## WHAT YOU WILL DO
Two lines in the listing below mark the span: one contains "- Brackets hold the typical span" and one contains "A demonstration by". Reproduce both of them and everything between, exactly.

________________________________________

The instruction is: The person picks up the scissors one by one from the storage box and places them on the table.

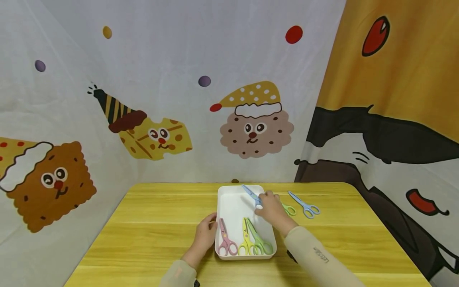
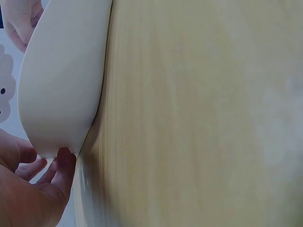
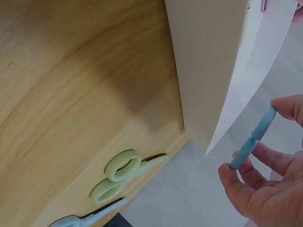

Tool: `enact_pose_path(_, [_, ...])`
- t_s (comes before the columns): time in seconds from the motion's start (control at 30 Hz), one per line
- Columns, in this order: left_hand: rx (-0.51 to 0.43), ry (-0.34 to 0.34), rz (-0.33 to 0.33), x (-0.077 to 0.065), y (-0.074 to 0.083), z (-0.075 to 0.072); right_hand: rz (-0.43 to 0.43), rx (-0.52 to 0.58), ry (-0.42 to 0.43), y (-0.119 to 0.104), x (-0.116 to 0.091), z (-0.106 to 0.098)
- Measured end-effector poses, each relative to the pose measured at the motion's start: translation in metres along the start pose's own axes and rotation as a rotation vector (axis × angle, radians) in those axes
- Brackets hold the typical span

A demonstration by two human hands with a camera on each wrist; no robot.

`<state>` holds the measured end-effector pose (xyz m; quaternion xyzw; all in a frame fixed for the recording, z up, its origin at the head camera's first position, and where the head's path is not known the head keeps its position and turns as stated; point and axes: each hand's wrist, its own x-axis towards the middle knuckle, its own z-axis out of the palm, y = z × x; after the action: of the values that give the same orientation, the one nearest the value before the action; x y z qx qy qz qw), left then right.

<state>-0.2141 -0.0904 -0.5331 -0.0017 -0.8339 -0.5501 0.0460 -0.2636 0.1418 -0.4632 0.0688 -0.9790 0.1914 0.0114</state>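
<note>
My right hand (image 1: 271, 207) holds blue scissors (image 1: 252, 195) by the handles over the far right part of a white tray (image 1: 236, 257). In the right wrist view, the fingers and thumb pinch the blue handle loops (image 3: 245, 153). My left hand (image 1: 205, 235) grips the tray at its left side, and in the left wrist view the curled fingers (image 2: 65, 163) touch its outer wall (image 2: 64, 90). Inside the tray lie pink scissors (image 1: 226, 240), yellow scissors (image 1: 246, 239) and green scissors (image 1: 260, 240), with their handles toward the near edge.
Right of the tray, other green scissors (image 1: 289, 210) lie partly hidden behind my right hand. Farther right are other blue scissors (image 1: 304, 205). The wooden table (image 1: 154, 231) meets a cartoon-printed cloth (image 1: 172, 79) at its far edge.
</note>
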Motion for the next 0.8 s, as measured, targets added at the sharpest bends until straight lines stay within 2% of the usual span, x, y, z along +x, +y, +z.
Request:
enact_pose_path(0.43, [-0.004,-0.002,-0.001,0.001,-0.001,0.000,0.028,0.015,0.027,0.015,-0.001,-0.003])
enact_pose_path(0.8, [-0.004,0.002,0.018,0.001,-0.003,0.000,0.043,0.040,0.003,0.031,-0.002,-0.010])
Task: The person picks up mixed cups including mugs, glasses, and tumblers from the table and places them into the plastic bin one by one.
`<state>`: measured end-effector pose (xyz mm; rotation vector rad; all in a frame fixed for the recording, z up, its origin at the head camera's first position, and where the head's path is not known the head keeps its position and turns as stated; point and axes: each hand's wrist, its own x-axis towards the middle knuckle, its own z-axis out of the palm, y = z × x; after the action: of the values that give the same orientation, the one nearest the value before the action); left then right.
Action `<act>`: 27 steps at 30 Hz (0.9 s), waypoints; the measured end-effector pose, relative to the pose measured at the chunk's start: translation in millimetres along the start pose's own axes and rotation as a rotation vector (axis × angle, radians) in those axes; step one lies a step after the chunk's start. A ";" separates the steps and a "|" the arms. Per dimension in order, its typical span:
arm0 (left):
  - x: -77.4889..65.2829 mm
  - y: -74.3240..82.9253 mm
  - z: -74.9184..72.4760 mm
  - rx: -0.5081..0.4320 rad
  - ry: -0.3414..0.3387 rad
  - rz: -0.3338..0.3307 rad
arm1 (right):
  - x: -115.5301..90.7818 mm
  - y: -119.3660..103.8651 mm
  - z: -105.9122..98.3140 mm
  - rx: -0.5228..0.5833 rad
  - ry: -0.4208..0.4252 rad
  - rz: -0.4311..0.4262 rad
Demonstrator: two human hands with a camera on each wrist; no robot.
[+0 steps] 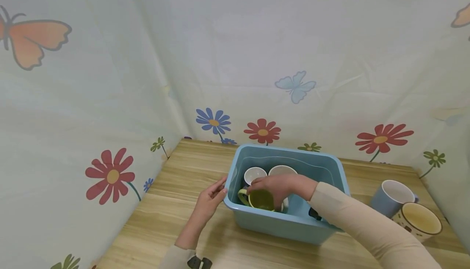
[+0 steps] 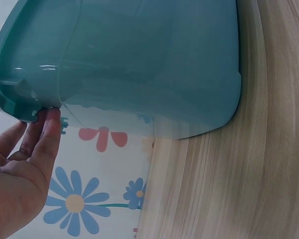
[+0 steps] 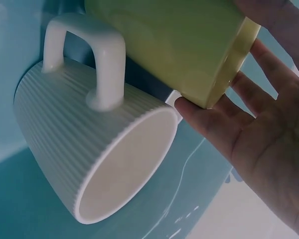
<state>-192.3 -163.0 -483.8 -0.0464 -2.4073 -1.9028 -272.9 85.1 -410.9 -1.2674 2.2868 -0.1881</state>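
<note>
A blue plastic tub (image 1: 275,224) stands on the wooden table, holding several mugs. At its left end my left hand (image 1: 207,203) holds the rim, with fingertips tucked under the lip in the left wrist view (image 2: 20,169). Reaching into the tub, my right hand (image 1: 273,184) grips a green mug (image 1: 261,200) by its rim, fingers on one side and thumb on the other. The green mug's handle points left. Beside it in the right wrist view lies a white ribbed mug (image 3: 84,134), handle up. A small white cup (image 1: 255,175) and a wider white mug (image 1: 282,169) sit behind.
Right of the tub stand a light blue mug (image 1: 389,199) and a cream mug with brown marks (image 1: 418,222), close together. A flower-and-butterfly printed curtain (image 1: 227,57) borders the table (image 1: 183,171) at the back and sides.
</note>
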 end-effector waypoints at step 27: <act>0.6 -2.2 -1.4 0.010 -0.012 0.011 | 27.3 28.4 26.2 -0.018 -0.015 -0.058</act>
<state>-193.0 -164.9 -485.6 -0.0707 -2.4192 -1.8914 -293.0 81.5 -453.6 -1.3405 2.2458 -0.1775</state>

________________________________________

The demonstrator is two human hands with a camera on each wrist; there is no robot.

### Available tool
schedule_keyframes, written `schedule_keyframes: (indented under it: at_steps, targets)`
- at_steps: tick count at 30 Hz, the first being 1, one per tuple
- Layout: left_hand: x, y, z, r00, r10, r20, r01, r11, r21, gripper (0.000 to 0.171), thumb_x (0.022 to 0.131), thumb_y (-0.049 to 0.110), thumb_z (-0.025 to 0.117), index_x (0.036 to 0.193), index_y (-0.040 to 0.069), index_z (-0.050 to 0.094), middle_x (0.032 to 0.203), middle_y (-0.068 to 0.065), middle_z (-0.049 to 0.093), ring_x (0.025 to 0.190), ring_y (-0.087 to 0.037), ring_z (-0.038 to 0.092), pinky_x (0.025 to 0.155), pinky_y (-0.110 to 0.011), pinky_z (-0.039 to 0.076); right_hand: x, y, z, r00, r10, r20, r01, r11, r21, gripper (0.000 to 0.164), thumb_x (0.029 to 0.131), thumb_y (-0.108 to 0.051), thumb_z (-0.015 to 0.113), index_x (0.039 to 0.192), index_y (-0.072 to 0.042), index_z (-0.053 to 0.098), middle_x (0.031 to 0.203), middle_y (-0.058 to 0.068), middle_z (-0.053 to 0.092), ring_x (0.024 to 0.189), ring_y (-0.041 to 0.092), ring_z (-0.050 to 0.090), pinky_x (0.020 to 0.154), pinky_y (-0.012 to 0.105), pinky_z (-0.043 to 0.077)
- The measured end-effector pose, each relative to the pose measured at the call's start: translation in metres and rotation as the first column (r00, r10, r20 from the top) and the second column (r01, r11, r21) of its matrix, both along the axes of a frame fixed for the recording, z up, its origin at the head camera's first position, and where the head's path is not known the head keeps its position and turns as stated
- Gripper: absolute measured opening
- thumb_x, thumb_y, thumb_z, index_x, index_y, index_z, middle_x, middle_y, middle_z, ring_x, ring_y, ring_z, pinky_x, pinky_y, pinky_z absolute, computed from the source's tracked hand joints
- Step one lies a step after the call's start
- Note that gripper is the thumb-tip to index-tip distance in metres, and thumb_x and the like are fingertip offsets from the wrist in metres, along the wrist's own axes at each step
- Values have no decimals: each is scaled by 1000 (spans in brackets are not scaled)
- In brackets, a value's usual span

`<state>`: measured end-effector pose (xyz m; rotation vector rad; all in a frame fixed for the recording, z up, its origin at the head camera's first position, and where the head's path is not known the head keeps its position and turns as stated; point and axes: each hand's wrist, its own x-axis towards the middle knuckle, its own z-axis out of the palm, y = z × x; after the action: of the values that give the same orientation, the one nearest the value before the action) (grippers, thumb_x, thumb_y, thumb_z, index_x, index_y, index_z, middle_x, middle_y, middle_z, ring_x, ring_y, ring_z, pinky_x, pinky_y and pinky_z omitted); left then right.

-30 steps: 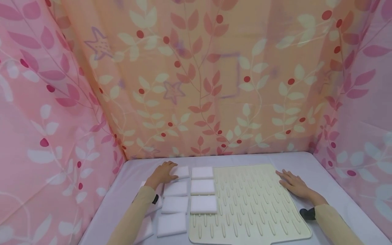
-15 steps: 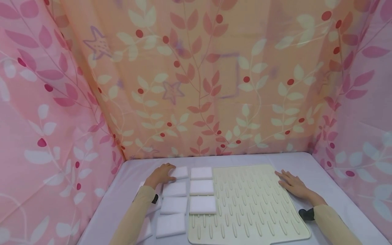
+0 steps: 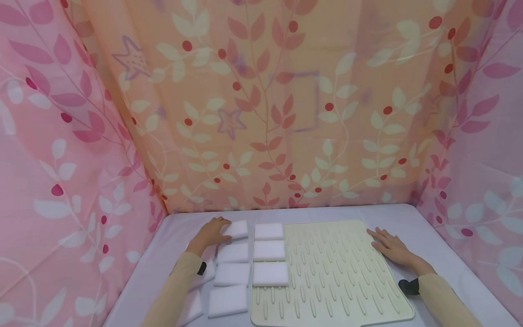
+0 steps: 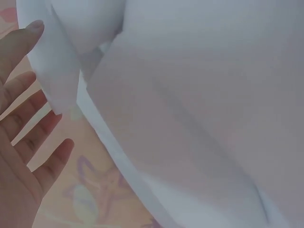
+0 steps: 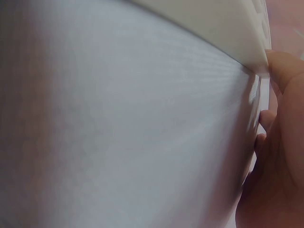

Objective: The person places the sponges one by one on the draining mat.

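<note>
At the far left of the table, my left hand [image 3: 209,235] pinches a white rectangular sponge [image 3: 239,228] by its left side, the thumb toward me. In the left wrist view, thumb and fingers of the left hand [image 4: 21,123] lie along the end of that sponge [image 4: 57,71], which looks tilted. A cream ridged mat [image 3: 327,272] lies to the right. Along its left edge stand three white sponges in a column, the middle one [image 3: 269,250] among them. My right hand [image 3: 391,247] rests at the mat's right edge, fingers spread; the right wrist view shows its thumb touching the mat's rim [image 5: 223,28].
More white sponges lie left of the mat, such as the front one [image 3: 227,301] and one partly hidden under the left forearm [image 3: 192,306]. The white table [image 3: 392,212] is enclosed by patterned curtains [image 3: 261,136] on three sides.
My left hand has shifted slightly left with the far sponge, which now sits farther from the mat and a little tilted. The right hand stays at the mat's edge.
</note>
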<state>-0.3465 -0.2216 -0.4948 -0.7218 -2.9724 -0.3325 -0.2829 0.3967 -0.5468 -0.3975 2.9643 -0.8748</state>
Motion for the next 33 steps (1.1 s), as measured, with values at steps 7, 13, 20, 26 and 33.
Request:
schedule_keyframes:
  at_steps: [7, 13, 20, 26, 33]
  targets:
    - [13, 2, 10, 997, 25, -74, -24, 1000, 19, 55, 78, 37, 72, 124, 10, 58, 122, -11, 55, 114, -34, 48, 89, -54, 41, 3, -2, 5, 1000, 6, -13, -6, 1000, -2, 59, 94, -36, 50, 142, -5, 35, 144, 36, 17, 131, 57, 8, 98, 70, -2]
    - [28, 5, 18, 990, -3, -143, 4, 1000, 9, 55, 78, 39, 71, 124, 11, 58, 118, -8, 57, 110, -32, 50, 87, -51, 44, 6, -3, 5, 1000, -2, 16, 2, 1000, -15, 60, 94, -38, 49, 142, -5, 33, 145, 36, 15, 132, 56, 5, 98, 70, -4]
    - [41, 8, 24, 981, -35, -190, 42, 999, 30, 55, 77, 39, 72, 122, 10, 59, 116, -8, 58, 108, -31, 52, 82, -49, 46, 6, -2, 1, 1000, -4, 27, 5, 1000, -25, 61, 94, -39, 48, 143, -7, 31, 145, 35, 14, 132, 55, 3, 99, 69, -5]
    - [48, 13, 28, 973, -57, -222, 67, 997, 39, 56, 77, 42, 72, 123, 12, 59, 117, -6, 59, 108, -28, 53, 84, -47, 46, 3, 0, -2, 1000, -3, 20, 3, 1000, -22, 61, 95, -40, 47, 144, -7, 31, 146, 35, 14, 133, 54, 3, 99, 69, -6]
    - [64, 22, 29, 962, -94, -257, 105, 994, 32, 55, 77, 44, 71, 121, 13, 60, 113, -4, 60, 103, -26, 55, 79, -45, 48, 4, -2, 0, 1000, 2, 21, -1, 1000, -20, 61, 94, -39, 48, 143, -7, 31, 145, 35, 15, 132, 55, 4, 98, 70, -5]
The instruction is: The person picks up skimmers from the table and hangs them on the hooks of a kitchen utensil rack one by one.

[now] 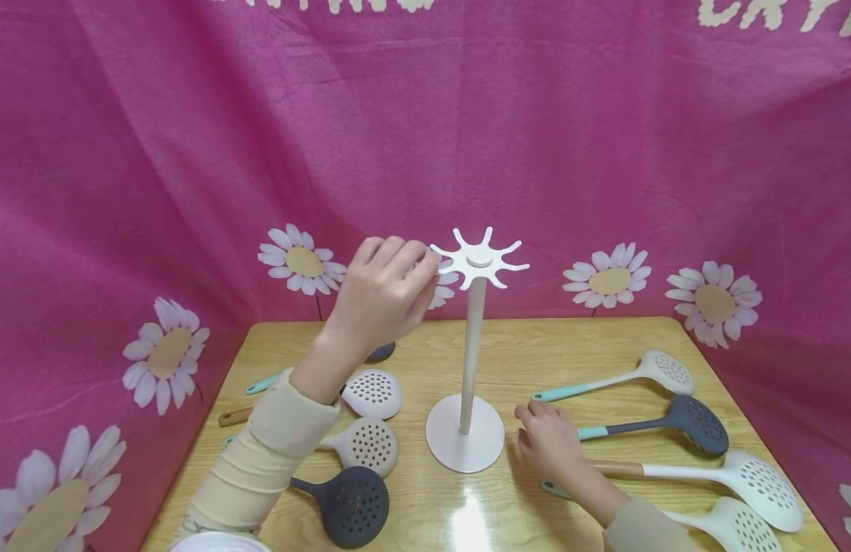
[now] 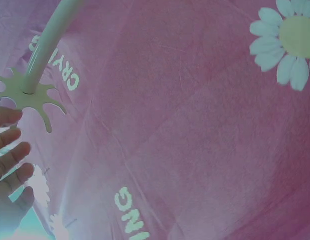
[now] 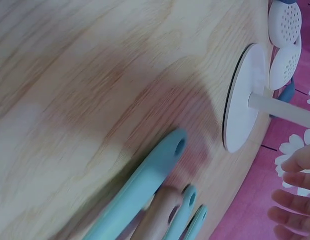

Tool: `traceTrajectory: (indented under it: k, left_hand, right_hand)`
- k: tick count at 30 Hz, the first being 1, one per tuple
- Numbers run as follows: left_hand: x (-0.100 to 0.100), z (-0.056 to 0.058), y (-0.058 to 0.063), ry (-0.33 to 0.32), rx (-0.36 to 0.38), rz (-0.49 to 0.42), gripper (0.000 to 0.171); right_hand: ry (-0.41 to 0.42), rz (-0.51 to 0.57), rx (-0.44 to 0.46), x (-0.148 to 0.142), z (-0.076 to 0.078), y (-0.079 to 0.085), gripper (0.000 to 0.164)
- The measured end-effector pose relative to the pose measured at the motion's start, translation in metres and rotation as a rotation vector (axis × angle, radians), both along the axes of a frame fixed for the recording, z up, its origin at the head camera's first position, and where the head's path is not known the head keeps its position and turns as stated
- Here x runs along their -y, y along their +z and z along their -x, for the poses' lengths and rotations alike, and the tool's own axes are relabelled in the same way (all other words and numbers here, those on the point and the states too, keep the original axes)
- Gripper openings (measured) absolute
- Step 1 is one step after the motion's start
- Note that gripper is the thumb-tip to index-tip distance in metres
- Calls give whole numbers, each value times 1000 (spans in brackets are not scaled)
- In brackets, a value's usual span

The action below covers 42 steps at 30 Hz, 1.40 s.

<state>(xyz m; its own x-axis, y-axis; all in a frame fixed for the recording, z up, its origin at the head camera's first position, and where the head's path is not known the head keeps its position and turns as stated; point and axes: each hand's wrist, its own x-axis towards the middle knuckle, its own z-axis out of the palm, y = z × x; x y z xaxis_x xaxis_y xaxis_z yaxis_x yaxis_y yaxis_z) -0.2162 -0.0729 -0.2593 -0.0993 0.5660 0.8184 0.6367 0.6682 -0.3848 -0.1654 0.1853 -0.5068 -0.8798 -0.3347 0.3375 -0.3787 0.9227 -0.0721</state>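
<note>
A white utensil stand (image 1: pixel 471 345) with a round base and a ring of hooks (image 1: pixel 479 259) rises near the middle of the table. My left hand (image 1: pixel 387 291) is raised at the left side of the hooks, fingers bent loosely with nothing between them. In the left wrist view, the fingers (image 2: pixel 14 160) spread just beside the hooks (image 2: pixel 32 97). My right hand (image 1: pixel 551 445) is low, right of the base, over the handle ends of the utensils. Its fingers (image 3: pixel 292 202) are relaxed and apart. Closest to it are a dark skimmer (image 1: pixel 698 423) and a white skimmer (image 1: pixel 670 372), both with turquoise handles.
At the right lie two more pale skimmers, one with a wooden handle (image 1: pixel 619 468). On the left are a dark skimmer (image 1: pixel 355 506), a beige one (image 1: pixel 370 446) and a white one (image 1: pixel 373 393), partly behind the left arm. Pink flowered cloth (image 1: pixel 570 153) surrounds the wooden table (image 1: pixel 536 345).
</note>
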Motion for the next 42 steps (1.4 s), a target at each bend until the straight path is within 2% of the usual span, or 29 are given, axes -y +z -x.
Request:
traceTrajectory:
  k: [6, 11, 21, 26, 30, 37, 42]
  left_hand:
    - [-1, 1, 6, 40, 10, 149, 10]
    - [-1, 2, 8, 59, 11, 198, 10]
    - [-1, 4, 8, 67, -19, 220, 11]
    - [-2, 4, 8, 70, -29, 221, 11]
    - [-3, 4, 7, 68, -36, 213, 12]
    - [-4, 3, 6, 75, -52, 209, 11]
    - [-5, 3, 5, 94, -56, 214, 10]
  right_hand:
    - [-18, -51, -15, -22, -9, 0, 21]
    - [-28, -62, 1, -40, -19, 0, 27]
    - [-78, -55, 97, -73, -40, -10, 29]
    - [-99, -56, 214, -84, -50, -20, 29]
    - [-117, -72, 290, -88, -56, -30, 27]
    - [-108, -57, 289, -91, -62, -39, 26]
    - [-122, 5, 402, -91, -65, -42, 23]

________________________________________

## EXERCISE SOLUTION
- Brackets hold the typical span

A demonstration by two human hands with a camera on each wrist; no robot.

The output above is complete as it stands.